SPARC-based VLIW testbed

The performance of very long instruction word (VLIW) microprocessors depends on the close co-operation between the compiler and the architecture. To design a high-performance VLIW a testbed is required that allows detailed co-evaluation of both compilation techniques and architectural features. The paper introduces a new VLIW testbed based on the SPARC instruction set architecture, which includes an aggressive scheduling compiler and a fast VLIW simulator. The compiler takes gcc-generated optimised SPARC code as input and generates parallelised VLIW code, targeting advanced VLIW architectures. The compiler can generate high-performance VLIW code, especially for non-numerical integer programs.
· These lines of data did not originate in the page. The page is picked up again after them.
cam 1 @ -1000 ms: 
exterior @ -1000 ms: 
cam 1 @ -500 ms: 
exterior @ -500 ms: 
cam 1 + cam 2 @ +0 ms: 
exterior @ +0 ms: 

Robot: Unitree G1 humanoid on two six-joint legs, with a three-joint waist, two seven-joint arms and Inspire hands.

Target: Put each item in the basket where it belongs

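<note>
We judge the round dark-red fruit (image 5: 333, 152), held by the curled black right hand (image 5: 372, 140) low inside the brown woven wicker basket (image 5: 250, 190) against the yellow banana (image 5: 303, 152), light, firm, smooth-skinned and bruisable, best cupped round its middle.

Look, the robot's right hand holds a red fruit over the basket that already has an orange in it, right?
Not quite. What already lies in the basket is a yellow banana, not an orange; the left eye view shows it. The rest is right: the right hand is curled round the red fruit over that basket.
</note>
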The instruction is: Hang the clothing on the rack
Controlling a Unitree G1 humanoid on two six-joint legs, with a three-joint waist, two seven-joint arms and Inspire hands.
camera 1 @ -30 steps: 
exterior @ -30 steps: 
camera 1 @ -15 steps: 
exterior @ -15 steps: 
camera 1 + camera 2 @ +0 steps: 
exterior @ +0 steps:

The VLIW code is translated into a dedicated C program for fast and simple compiled simulation which generates detailed data for performance. The authors have performed a comprehensive empirical study on the testbed for both large-resource and small-resource machines. The result shows that as much as a geometric mean of fourfold speedup is obtainable on nontrivial integer benchmarks without using branch probability when performing speculative code motion. Also analysed are the characteristics of the useful and useless ALU operations in each cycle to see how the speedup is obtained. The analysis indicates that around half of the useful ALUs execute speculative instructions whose original paths are taken (thus being "hit"), yet a substantial number of ALUs are also wasted owing to useless speculative execution or copy execution.